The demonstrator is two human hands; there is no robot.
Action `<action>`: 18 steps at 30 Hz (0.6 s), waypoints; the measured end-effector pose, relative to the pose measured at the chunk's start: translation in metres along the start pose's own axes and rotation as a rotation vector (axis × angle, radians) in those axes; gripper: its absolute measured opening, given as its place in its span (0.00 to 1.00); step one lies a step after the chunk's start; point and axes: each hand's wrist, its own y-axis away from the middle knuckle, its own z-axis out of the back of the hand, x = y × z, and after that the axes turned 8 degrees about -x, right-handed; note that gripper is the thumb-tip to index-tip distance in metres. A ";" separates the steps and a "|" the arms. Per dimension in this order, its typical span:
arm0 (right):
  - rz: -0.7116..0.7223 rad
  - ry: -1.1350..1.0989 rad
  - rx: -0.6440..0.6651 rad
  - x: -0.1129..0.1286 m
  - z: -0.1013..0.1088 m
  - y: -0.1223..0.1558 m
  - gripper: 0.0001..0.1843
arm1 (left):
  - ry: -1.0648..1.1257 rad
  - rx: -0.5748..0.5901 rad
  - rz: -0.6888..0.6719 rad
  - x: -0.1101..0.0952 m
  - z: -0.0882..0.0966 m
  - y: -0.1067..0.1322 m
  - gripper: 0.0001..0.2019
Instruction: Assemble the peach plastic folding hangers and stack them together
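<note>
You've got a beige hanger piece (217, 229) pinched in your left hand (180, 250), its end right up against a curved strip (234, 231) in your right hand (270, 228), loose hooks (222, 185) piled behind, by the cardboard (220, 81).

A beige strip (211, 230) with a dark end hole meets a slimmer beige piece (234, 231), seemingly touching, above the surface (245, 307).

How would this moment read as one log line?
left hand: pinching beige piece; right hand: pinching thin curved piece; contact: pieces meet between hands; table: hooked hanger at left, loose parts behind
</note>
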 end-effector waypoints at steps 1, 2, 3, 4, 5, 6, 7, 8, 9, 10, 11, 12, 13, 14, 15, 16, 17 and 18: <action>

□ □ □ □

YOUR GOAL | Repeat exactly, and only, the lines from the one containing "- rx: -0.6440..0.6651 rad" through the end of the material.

SOLVED PROBLEM |
  - rx: -0.6440..0.6651 rad
  - x: -0.1129..0.1286 m
  - z: -0.1013..0.1088 m
  - y: -0.1223..0.1558 m
  - gripper: 0.0001..0.1843
arm1 (left):
  - ry: -1.0648..1.1257 rad
  - rx: -0.5748..0.5901 rad
  - rz: -0.6888..0.6719 rad
  - x: -0.1101..0.0952 m
  - z: -0.0882..0.0966 m
  - y: -0.1067..0.1322 m
  - gripper: 0.0001..0.2019
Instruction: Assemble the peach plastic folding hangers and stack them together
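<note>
You've got a beige hanger piece (217, 229) pinched in your left hand (180, 250), its end right up against a curved strip (234, 231) in your right hand (270, 228), loose hooks (222, 185) piled behind, by the cardboard (220, 81).

A beige strip (211, 230) with a dark end hole meets a slimmer beige piece (234, 231), seemingly touching, above the surface (245, 307).

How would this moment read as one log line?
left hand: pinching beige piece; right hand: pinching thin curved piece; contact: pieces meet between hands; table: hooked hanger at left, loose parts behind
</note>
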 end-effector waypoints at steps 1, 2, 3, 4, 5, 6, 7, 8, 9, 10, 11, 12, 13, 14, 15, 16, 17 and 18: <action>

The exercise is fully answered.